La Cote d’Ivoire était représentée par les Ambassadeurs Aly TOURE (Représentant Permanent de la Cote d’Ivoire à Londres) et Abou DOSSO (Chef de Mission de la Cote d’Ivoire à l’Union Européenne) à cette importante réunion en vue de communiquer sur le prochain sommet mondial du caoutchouc qui se tiendra à Abidjan en mai 2020.

caoutchouc_panel 2Au cours de cette réunion de l’IAP, les associations et organisations privées de la filière mondiale du caoutchouc ont passé en revue des questions d’actualités. Il s’est agi notamment des perspectives du marché pour le caoutchouc naturel et synthétique ainsi que des points liés à la durabilité du secteur, le recyclage des pneus, la mise en œuvre de projets de développement de cette spéculation et l’organisation des prochaines assises de l’IRSG qui auront lieu à Abidjan.

Suite à la volonté du Président Alassane OUATTARA d’engager des réformes en vue de pallier à la fluctuation des cours internationaux pour une filière durable, il était important pour la Cote d’Ivoire de participer à cette réunion en vue de faire entendre les préoccupations des planteurs africains en général et des producteurs ivoiriens en particuliers.

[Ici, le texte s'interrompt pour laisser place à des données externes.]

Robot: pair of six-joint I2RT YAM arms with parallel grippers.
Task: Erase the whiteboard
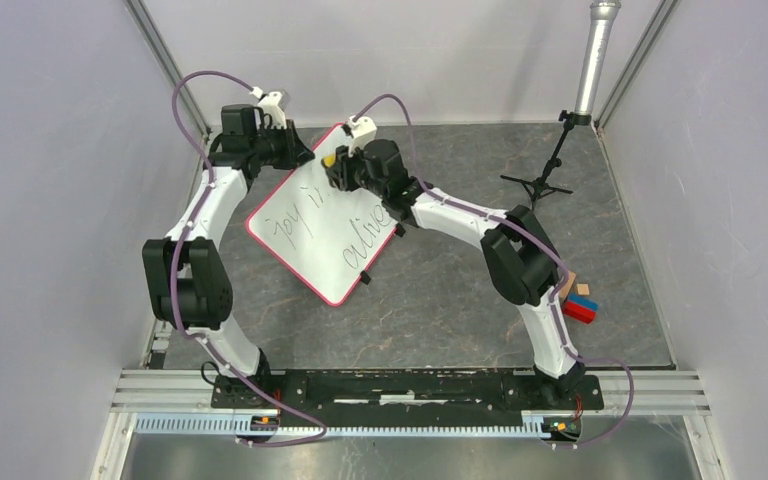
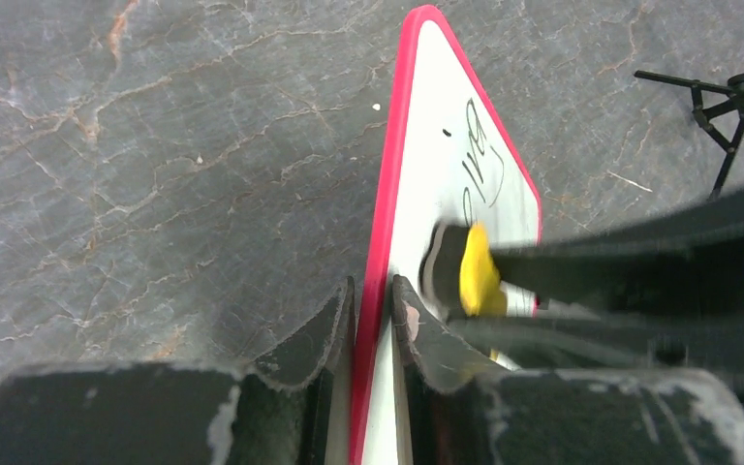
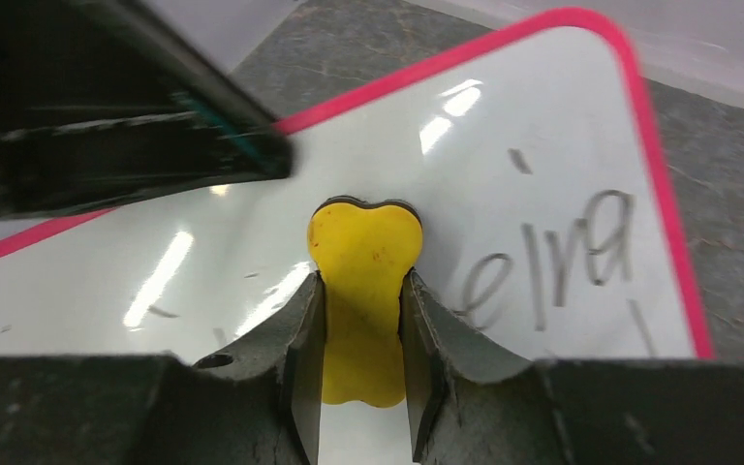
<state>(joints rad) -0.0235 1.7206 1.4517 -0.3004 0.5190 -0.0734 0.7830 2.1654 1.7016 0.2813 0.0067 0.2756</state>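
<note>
Left gripper [image 2: 373, 286]: clamped on the red rim of the board [image 1: 310, 240], at its far-left edge.
Board: middle-left of the table [image 1: 440, 310], dark writing across it.
Eraser [image 3: 365, 242]: yellow, against the board's face near its far corner.
Right gripper [image 3: 363, 281]: pinching the eraser.
Tripod [image 1: 545, 178]: far right.
Blocks [image 1: 581, 305]: well right of the board.

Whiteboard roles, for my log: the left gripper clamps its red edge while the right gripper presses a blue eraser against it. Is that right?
Only the colour is wrong: the eraser is yellow, not blue, as the right wrist view shows. The left gripper does clamp the whiteboard's red edge while the right gripper presses the eraser against it.
</note>
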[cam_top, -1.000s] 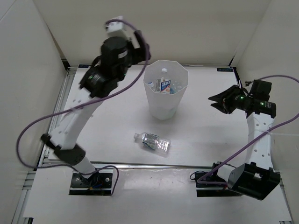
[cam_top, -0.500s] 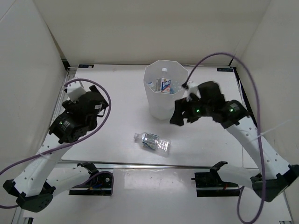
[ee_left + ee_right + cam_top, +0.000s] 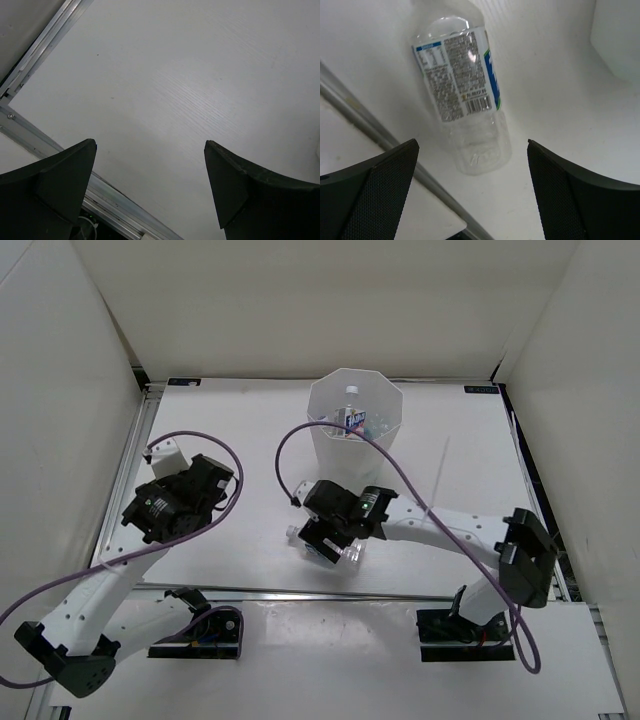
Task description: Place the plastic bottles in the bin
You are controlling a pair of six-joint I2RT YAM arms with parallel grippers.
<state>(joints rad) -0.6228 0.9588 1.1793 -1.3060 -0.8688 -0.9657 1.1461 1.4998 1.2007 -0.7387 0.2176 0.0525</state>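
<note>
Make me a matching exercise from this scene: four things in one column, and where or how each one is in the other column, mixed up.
1. bin
2. loose bottle
3. left gripper
4. right gripper

a. open over bare table
b. lying on its side
c. upright, with bottles inside
d. open above the loose bottle

Pairs: 1-c, 2-b, 3-a, 4-d
</note>
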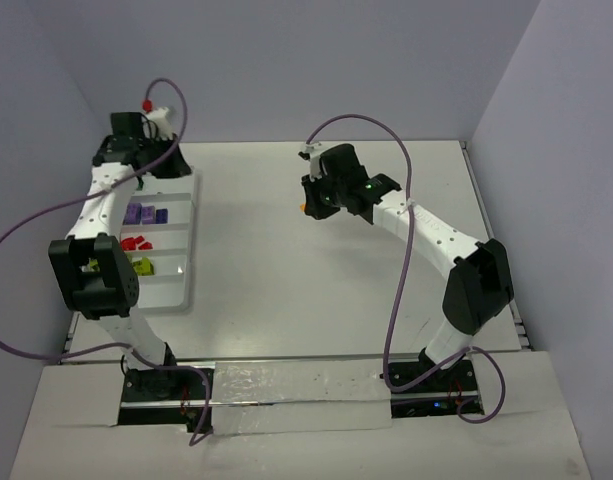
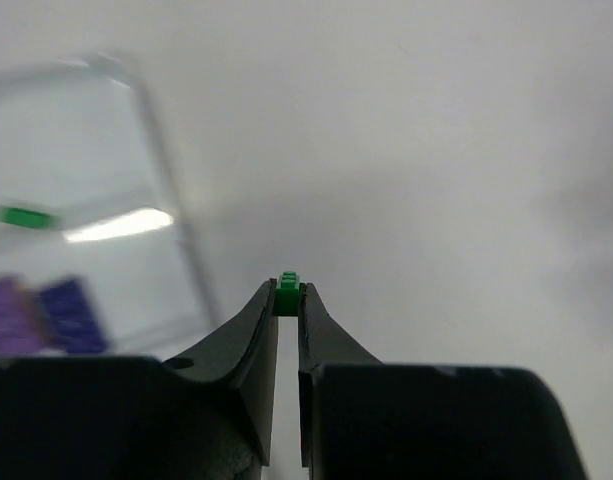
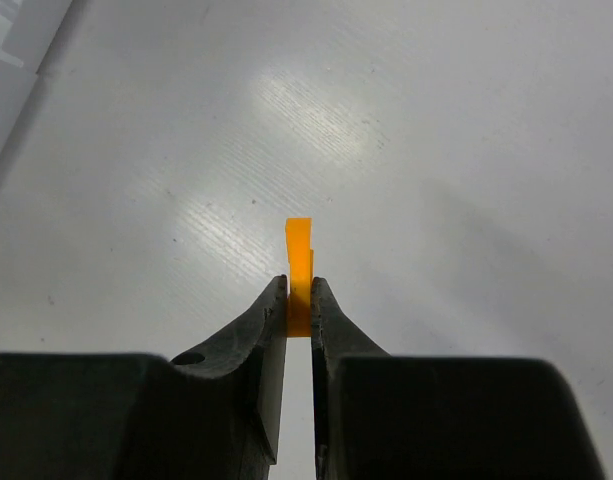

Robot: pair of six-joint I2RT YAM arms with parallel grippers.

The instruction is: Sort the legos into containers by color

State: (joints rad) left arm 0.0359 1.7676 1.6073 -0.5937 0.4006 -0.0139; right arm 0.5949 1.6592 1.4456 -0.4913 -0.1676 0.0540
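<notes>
Left fingers: clamped on a green lego, near the tray.
Right fingers: clamped on an orange lego, over the tabletop.

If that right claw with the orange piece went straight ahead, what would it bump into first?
Most likely the bare white table. The right gripper, shut on the orange brick, points at it with nothing between; the tray lies off to the side. How far is unclear.
</notes>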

L’Ambassadeur Aly TOURE, Représentant Permanent de la Cote d’Ivoire auprès des Organisations Internationales des Produits de Base, et par ailleurs Président des Chefs de Délégation de l’IRSG, a indiqué la nécessité d’une prise en compte des préoccupations des pays producteurs de Caoutchouc Naturel pour une économie durable du Caoutchouc.

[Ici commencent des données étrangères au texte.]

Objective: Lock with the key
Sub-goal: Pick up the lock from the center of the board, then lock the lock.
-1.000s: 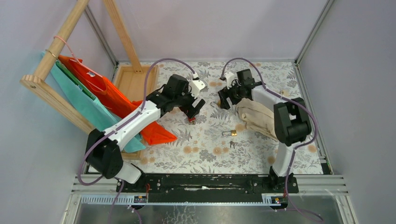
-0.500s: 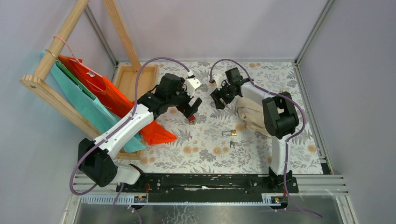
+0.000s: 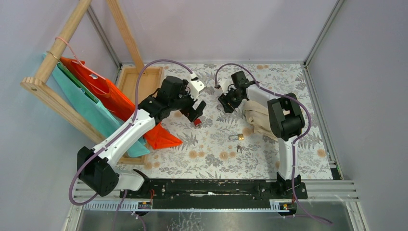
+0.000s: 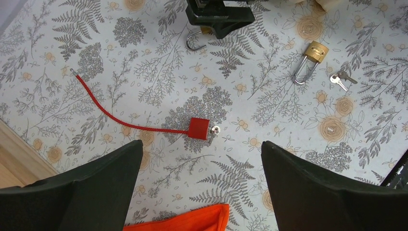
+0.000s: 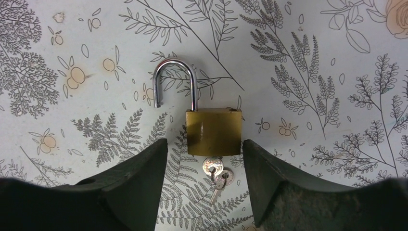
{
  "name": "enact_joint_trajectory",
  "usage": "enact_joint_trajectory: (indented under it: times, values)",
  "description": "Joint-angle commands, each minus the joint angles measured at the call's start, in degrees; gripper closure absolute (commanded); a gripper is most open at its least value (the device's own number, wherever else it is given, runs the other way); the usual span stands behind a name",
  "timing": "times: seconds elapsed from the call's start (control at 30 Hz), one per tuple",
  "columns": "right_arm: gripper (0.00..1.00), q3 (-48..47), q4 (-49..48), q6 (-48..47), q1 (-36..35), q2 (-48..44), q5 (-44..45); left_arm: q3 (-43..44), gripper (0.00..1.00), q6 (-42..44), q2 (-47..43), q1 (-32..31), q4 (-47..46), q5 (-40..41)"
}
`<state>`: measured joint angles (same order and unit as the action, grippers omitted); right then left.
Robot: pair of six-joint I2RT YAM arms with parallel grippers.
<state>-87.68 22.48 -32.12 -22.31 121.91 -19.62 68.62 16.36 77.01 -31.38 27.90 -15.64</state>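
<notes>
**Caller:** Where is the lock right now?

**Me:** The red lock [image 4: 198,128] lies flat on the floral table [image 4: 57,29], straight below my left gripper [image 4: 201,144]. Its thin red cable [image 4: 110,114] trails off up and to the left in the left wrist view, and the free end is loose on the cloth, plugged into nothing. A small silver piece [image 4: 215,129] touches the body's right end. It could be a key head, but I can't tell for sure.

**Caller:** And your left fingers?

**Me:** Spread as wide as they go, one on each side of the lock and above it, touching nothing.

**Caller:** What about the right side?

**Me:** My right gripper [image 5: 205,149] is low over a brass padlock [image 5: 213,131] whose shackle is swung open, with a key [image 5: 216,175] in its base. The fingers [image 5: 130,192] are apart and the brass body sits between the tips. There's a clear gap on one side, while the other is very close, and I can't say whether it touches.

**Caller:** Anything else nearby?

**Me:** A second brass padlock [image 4: 310,57] with loose keys [image 4: 340,79] beside it, and an orange bag [image 4: 187,221] at the near edge.
</notes>
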Motion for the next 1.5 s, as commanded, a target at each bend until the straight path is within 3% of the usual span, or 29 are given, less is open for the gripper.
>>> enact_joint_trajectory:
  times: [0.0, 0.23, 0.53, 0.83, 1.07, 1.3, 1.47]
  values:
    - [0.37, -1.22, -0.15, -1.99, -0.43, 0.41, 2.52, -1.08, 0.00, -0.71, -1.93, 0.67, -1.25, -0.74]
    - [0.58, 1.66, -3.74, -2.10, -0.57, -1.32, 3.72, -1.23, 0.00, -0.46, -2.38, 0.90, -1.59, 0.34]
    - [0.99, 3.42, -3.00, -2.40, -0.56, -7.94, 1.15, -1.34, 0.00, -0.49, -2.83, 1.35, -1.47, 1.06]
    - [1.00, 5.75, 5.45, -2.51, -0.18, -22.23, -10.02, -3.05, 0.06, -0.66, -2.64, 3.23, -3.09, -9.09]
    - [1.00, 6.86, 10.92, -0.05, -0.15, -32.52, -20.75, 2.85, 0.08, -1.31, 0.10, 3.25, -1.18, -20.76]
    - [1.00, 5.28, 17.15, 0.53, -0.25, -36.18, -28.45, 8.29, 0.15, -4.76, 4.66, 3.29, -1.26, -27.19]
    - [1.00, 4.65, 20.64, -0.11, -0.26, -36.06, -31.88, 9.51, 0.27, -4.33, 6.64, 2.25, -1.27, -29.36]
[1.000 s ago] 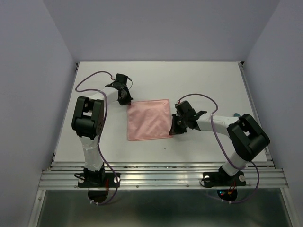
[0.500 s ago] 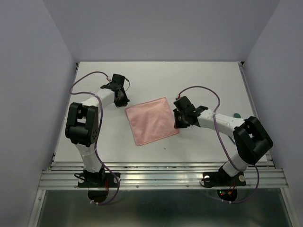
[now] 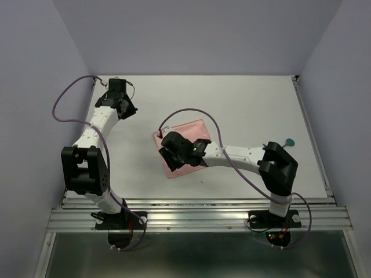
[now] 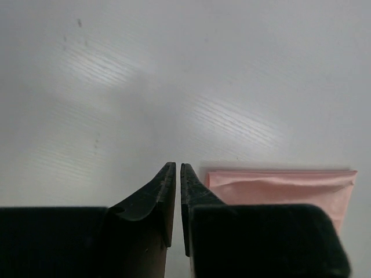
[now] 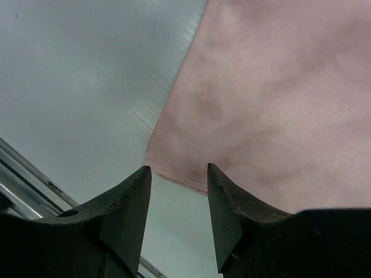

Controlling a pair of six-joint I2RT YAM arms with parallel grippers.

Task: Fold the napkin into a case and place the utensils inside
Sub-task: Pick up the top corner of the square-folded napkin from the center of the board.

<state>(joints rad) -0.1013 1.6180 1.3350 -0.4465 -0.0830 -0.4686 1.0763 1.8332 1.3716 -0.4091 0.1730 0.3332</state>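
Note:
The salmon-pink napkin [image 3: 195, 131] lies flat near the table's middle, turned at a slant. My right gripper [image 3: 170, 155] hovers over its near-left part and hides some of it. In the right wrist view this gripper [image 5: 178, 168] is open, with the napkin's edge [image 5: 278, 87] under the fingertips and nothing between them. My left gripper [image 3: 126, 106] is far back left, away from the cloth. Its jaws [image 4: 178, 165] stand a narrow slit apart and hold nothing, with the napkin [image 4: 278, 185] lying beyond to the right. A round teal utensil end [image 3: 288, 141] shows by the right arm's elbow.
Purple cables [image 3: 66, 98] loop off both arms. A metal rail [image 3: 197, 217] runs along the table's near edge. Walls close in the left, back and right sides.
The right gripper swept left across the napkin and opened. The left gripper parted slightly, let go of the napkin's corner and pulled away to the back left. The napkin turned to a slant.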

caoutchouc_panel 3Au cours de cette réunion, le Représentant de la Côte d’Ivoire a souhaité la prise en compte de cinq éléments clés dans le cadre de la durabilité de la filière caoutchouc à savoir ; la problématique des prix rémunérateurs aux petits producteurs, la transparence du marché, la transformation du Caoutchouc dans les pays d’origine, le renforcement des capacités et les projets tels que la création d’un centre d’apprentissage Hévéa en Côte d’Ivoire.

L’IRSG est un organisme intergouvernemental créé en 1944 afin de servir de plateforme de coopération et de discussions entre les pays qui importent et exportent aussi bien le caoutchouc naturel que synthétique. Il comporte à ce jour 36 pays membres et 120 organismes du secteur privé.

Enfin, il faut noter que l’Ambassadeur Aly TOURE a eu, en marge de cette réunion de l’IAP, une séance de travail avec Monsieur Salvatore Pinizzotto, Secrétaire Général de l’IRSG en vue d’examiner les questions relatives aux modalités de collaboration entre le Secrétariat de l’IRSG et le Gouvernement ivoirien pour la réussite de cet évènement de portée historique pour le pays hôte.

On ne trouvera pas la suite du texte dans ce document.